Sorry you missed the investment window on that one, but the number of offerings coming online is really picking up, so hopefully you’ll be able to find something else soon (just this week Wefunder launched 39 Y-Combinator startups in one day!).
Also, those are great questions:
If I did invest, do I get a voting share of equity in the company?
It depends on the specific details of the offering, but in general, you won’t get any voting rights in the company, especially not right away. If you’re investing directly in the company, in most cases with equity crowdfunding you’ll get some flavor of a “SAFE” (simple agreement for future equity). Under certain conditions, that SAFE will convert into equity, which may give you voting rights (though in many cases, startups structure equity so that founders retain a supermajority of voting rights). Here’s a blog post from a law firm with some of the gory details about SAFEs from an investor perspective.

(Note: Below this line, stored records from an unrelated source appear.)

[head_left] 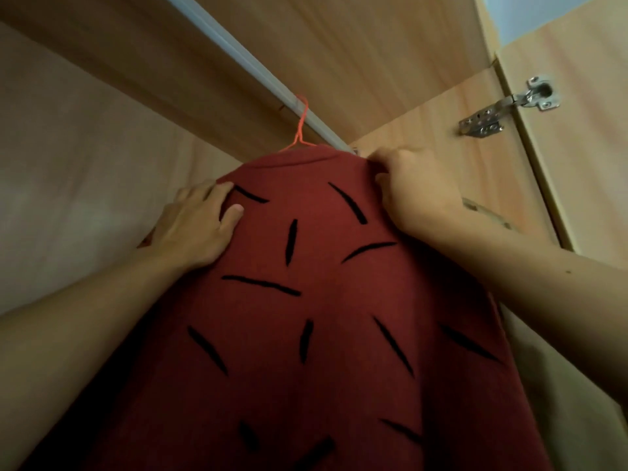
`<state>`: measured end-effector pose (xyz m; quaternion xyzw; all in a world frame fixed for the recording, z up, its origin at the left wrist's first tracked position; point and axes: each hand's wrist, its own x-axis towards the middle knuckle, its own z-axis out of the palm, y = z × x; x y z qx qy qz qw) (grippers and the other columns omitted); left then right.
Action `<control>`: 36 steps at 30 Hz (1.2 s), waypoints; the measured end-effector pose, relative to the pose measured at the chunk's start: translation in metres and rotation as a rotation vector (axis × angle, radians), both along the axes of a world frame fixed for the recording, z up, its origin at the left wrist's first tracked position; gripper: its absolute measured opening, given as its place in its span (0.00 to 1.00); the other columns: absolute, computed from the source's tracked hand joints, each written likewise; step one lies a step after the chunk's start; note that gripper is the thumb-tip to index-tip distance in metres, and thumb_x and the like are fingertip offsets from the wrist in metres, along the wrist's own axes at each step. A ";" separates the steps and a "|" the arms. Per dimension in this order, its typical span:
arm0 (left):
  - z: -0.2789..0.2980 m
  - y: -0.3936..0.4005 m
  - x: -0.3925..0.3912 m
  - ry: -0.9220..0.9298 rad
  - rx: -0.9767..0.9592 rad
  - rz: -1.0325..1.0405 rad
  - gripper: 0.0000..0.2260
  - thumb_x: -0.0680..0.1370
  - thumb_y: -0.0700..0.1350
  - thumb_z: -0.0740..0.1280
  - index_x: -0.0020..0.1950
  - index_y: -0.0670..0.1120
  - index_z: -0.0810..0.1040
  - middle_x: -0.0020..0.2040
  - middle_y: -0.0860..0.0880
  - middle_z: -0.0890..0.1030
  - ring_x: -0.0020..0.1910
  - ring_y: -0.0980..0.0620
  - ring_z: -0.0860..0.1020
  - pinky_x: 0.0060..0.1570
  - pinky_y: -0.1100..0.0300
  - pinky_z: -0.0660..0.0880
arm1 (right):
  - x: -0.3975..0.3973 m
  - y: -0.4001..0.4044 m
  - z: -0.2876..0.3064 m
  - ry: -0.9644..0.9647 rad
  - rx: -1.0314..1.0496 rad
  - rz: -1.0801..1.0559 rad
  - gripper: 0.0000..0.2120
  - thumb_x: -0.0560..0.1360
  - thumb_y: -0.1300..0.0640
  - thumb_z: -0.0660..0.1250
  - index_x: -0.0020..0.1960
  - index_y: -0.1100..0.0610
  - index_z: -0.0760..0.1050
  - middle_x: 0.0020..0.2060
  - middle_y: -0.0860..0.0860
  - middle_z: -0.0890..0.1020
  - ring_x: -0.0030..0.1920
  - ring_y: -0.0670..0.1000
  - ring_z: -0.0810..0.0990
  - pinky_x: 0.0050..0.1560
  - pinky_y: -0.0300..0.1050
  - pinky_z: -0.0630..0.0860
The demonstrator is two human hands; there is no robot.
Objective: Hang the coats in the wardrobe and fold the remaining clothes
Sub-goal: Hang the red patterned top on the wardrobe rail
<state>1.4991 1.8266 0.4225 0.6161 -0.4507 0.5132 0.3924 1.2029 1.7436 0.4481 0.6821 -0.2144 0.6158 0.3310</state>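
Hanging now: red coat [326, 300] w/ black dashes is on orange hanger [299, 130], hook over the grey-white rail [258, 68] inside wardrobe [390, 62]; coat fills centre of view, near the camera.
Left hand [197, 229]: lies on left shoulder of coat, fingers reach over the shoulder edge, thumb flat on front cloth; looks like a light hold, not a clench.
Right hand [411, 192]: at right shoulder, close to collar, fingers curled and pinching the cloth there.
Step in hand (my judgement): settling coat on hanger, both shoulders being set straight.
How to do well: pull both shoulders down evenly so the hanger ends sit inside the shoulders, approx. symmetric; keep collar centred under hook; do not tug one side only, wire hanger can tip or slip off rail; let go only when coat hangs level.
Container: wardrobe, wooden walls and top panel; door open at far right, metal hinge [509, 107] visible.
Contents: only this coat + hanger seen on rail; right wall is just beside the coat; lower part of wardrobe hidden by coat, cannot tell what is there.
Other clothes: not in view.
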 end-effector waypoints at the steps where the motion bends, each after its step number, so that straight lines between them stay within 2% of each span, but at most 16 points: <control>1: -0.001 -0.005 -0.001 0.009 0.016 -0.014 0.26 0.82 0.58 0.53 0.78 0.50 0.62 0.77 0.43 0.65 0.73 0.39 0.64 0.71 0.43 0.64 | -0.004 -0.003 0.000 -0.003 -0.012 -0.011 0.15 0.78 0.62 0.59 0.63 0.54 0.76 0.53 0.59 0.79 0.54 0.63 0.78 0.53 0.57 0.77; 6: -0.004 -0.033 -0.004 0.070 0.089 -0.113 0.27 0.82 0.60 0.54 0.80 0.53 0.57 0.80 0.46 0.58 0.76 0.41 0.61 0.73 0.45 0.62 | -0.019 -0.019 0.011 -0.029 -0.050 -0.069 0.15 0.79 0.62 0.61 0.63 0.52 0.78 0.50 0.58 0.78 0.49 0.61 0.78 0.42 0.46 0.70; 9: -0.004 -0.055 -0.006 0.080 0.142 -0.152 0.28 0.82 0.60 0.54 0.80 0.55 0.54 0.81 0.47 0.54 0.77 0.41 0.59 0.74 0.44 0.61 | -0.023 -0.029 0.014 -0.015 -0.056 -0.085 0.16 0.79 0.62 0.61 0.62 0.51 0.79 0.46 0.55 0.76 0.47 0.60 0.77 0.43 0.49 0.73; 12: -0.002 -0.081 -0.011 0.134 0.194 -0.203 0.28 0.82 0.60 0.53 0.81 0.56 0.52 0.82 0.48 0.52 0.78 0.42 0.57 0.75 0.44 0.59 | -0.023 -0.042 0.011 -0.016 -0.077 -0.161 0.14 0.79 0.62 0.60 0.59 0.50 0.79 0.43 0.53 0.72 0.41 0.56 0.73 0.37 0.47 0.71; 15: 0.002 -0.114 -0.020 0.190 0.252 -0.267 0.27 0.83 0.59 0.53 0.81 0.58 0.50 0.82 0.50 0.48 0.80 0.44 0.52 0.77 0.46 0.54 | -0.026 -0.056 0.005 -0.007 -0.063 -0.254 0.12 0.78 0.62 0.60 0.57 0.52 0.78 0.44 0.55 0.73 0.41 0.58 0.75 0.35 0.46 0.69; 19: 0.000 -0.163 -0.030 0.249 0.274 -0.334 0.27 0.83 0.58 0.52 0.81 0.59 0.47 0.82 0.50 0.44 0.80 0.44 0.50 0.78 0.46 0.52 | -0.030 -0.078 -0.006 0.005 -0.029 -0.304 0.10 0.79 0.60 0.59 0.58 0.53 0.75 0.48 0.54 0.72 0.45 0.59 0.75 0.39 0.47 0.70; 21: -0.003 -0.188 -0.031 0.263 0.272 -0.348 0.26 0.84 0.58 0.50 0.81 0.59 0.46 0.82 0.50 0.44 0.80 0.43 0.51 0.77 0.44 0.54 | -0.028 -0.087 -0.010 -0.010 -0.102 -0.394 0.09 0.80 0.56 0.59 0.58 0.55 0.74 0.53 0.54 0.72 0.51 0.58 0.74 0.46 0.51 0.71; 23: -0.009 -0.208 -0.029 0.270 0.230 -0.360 0.26 0.83 0.59 0.49 0.81 0.60 0.46 0.82 0.49 0.46 0.80 0.43 0.52 0.76 0.43 0.55 | -0.024 -0.095 -0.011 0.025 -0.253 -0.527 0.15 0.81 0.49 0.57 0.61 0.57 0.74 0.59 0.55 0.74 0.57 0.58 0.72 0.55 0.56 0.66; 26: -0.010 -0.218 -0.020 0.253 0.176 -0.355 0.25 0.83 0.61 0.48 0.80 0.62 0.47 0.82 0.49 0.48 0.79 0.42 0.53 0.76 0.41 0.56 | -0.020 -0.098 -0.013 0.148 -0.376 -0.563 0.26 0.80 0.41 0.53 0.68 0.58 0.72 0.62 0.55 0.75 0.61 0.59 0.73 0.59 0.56 0.65; 32: -0.018 -0.213 -0.020 0.302 0.218 -0.334 0.26 0.83 0.59 0.49 0.80 0.61 0.44 0.82 0.46 0.46 0.79 0.39 0.52 0.76 0.41 0.55 | -0.013 -0.101 -0.013 0.196 -0.340 -0.586 0.38 0.75 0.29 0.54 0.66 0.60 0.73 0.64 0.57 0.74 0.63 0.60 0.71 0.62 0.56 0.66; 36: -0.057 -0.198 -0.026 0.276 0.256 -0.191 0.29 0.83 0.61 0.47 0.80 0.56 0.39 0.82 0.47 0.42 0.80 0.41 0.49 0.76 0.41 0.54 | -0.009 -0.094 -0.018 0.217 -0.233 -0.614 0.44 0.73 0.26 0.52 0.68 0.62 0.70 0.67 0.58 0.71 0.66 0.61 0.68 0.66 0.58 0.64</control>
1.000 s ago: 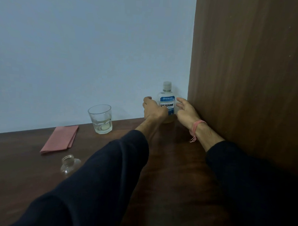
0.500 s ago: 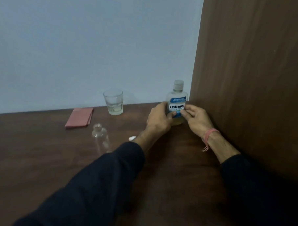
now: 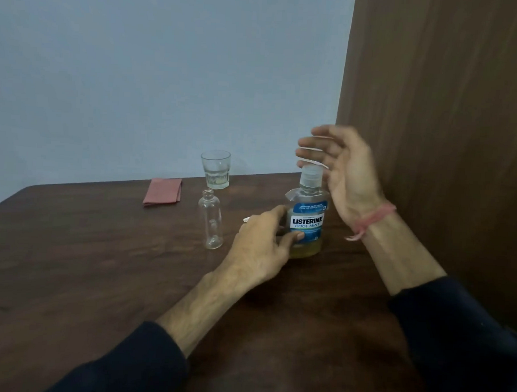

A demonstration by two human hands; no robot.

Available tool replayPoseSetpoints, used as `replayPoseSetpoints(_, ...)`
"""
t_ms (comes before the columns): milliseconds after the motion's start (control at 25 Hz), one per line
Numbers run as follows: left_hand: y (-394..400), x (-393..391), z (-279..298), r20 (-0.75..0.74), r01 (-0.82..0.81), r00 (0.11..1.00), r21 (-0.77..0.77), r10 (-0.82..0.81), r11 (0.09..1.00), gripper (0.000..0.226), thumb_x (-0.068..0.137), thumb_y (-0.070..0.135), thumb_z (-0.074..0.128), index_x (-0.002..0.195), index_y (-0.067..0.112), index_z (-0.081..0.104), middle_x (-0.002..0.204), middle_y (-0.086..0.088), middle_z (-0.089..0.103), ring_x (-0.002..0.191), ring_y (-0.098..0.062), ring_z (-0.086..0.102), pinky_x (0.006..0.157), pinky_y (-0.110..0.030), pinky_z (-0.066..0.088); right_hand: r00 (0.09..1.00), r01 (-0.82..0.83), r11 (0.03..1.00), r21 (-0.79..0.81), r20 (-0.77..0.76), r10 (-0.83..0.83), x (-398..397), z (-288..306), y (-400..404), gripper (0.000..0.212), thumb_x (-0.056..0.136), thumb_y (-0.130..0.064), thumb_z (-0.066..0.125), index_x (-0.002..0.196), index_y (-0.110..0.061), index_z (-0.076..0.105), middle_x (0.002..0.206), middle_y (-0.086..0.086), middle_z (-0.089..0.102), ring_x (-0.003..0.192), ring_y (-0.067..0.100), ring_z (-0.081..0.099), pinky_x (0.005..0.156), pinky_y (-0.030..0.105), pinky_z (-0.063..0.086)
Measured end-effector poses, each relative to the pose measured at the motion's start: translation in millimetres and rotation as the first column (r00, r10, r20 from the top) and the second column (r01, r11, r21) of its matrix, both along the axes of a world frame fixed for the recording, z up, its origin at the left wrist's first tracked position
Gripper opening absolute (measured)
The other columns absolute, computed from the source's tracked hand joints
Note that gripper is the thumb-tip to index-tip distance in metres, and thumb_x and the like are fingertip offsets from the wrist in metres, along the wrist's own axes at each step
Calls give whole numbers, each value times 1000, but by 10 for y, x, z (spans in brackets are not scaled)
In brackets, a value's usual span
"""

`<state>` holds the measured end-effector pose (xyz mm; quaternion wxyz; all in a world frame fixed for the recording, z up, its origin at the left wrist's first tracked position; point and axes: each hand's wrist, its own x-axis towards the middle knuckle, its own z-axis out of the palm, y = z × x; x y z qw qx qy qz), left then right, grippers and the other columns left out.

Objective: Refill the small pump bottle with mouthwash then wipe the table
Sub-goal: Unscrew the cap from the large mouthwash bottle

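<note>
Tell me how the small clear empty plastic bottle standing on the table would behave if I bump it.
The small clear plastic bottle looks empty, so probably very light. Tall, narrow and upright, it would likely tip easily. Being round, it might then roll across the dark wooden table.

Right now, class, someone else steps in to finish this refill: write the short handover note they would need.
Left hand: grips the mouthwash bottle low on its label; the bottle stands upright on the table.
Right hand: open, blurred, raised beside the bottle's cap, holding nothing.
Small pump bottle: upright, uncapped, looks empty, just left of the left hand. Its pump is not clearly visible.
Glass and folded pink cloth: near the wall.
Done: small bottle opened.
Left: uncap the mouthwash, pour, refit the pump, wipe the table.
</note>
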<state>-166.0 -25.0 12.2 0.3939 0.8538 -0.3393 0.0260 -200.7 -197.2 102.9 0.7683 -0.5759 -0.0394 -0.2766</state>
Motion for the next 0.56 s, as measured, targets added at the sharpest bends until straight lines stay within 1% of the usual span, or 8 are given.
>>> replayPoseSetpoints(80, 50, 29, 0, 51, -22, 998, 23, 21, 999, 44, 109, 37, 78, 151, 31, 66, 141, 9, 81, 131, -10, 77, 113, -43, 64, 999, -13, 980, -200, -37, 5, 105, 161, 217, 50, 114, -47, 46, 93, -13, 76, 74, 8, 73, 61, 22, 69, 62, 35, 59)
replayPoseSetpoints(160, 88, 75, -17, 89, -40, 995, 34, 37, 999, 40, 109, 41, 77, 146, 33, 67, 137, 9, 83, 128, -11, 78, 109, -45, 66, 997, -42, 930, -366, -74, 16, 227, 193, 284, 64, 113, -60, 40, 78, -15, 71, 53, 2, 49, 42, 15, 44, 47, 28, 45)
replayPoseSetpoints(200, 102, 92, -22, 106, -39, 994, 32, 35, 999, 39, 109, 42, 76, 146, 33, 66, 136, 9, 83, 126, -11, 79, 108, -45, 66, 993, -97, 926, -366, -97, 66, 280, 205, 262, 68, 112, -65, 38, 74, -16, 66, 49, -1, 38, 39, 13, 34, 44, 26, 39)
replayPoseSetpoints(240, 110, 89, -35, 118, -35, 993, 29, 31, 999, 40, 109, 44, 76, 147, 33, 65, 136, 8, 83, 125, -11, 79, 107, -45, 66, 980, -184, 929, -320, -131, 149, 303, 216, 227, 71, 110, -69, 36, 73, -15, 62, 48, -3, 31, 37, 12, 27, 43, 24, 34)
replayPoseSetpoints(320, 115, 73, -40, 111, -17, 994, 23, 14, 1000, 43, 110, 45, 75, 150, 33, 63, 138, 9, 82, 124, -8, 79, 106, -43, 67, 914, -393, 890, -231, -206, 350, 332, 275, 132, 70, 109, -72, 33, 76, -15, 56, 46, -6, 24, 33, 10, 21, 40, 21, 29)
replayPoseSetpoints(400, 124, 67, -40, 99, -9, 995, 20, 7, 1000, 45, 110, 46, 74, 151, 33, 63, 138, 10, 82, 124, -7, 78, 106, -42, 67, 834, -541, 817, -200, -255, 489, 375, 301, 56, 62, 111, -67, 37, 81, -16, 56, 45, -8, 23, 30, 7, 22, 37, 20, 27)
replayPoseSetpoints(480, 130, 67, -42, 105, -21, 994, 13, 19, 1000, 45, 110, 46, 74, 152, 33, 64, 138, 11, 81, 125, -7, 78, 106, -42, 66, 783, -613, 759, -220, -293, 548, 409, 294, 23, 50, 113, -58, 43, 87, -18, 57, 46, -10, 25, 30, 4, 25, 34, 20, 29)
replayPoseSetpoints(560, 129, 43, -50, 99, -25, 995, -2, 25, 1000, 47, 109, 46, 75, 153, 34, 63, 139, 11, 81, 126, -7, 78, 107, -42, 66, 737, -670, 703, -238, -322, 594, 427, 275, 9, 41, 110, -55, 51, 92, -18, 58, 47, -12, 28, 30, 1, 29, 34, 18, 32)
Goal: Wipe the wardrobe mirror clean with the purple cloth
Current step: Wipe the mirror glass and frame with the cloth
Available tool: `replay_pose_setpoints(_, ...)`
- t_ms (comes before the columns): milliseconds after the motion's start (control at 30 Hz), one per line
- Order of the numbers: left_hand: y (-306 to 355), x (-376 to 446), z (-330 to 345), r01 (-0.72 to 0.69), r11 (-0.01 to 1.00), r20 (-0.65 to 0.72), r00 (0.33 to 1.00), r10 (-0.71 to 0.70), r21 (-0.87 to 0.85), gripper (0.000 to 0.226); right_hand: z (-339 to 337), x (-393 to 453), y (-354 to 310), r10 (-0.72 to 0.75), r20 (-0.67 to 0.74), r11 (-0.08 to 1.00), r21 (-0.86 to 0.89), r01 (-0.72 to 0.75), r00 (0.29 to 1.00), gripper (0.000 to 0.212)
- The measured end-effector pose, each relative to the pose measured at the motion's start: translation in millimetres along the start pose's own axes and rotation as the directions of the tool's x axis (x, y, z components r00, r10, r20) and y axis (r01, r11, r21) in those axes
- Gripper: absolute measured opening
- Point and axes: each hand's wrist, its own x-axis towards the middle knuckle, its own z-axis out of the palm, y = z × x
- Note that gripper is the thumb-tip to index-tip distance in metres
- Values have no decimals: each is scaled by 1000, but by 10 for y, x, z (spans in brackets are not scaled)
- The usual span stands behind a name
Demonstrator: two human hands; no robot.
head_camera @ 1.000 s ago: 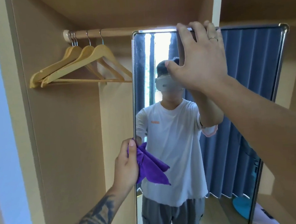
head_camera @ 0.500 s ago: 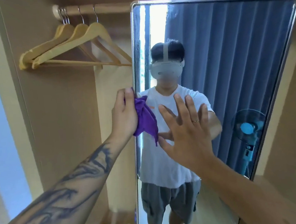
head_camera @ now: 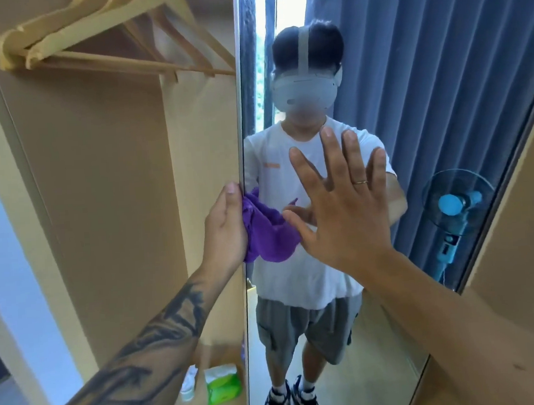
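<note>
Left hand grips the purple cloth at frame centre-left, bunched against the mirror right at its left edge; part of the cloth wraps round that edge, so how much touches glass is hard to judge. Right hand is spread flat, fingers apart and straight, palm toward the glass at frame centre; probably touching it, though contact isn't clear from this angle. Cloth's right end sits just behind the right thumb.

Versus half a second ago: the view has tipped down. Hangers now sit cut off at the upper left, the rail is out of frame, and the mirror's top edge is gone. Both hands read lower against the reflection, cloth at waist-to-chest level rather than shoulder. Right hand is closer to the cloth than before. A green packet and a small white bottle on the wardrobe floor, lower centre-left, show more fully. Reflected blue fan at the right edge.
</note>
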Motion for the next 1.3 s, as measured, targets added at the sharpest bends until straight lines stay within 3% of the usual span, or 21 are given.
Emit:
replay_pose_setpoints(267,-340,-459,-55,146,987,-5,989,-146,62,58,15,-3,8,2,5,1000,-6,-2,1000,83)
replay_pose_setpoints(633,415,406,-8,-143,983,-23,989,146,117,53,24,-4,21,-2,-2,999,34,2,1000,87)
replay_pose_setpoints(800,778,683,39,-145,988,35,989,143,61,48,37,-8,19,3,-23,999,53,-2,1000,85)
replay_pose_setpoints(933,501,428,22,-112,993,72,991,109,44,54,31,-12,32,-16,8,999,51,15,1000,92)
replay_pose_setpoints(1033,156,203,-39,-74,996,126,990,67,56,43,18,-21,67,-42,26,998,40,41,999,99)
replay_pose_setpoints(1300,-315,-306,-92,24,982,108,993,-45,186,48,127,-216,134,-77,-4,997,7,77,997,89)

With the SEC changes that went into effect back in March, you’ll start to see more offerings made using “special purpose entities” (aka SPEs or SPVs), in which a separate LLC is created that owns the actual equity (or convertible notes or SAFEs), and you the investor receive a membership interest in that LLC. Typically the subscription agreement for an offering like that stipulates that you forego any voting interest in the SPE (much less in the startup itself). That scenario was already the norm for platforms like AngelList and others catering to accredited investors and utilizing SEC Regulation D, and is now also possible for companies raising using Regulation Crowdfunding (Reg CF), which is open to all investors.
In short, don’t expect a meaningful voting interest using one of these platforms.
And what’s the market like if I wanted to sell an investment?
Right now, there’s effectively no secondary market for most of these investments. Theoretically, I believe you could re-sell your shares to an accredited investor (after a 12-month hold period), and some platforms (such as Netcapital) are working on building the infrastructure for a secondary market, but in practice it’ll be awhile until there’s enough volume and liquidity for most investors to resell. In general, for a startup investment you should plan to hold the investment for 5-7 years or longer. If you’re looking for options with shorter hold times or more liquidity, there’s a lot of other choices out there as well besides startups.
Again, great questions, and thanks for joining the community!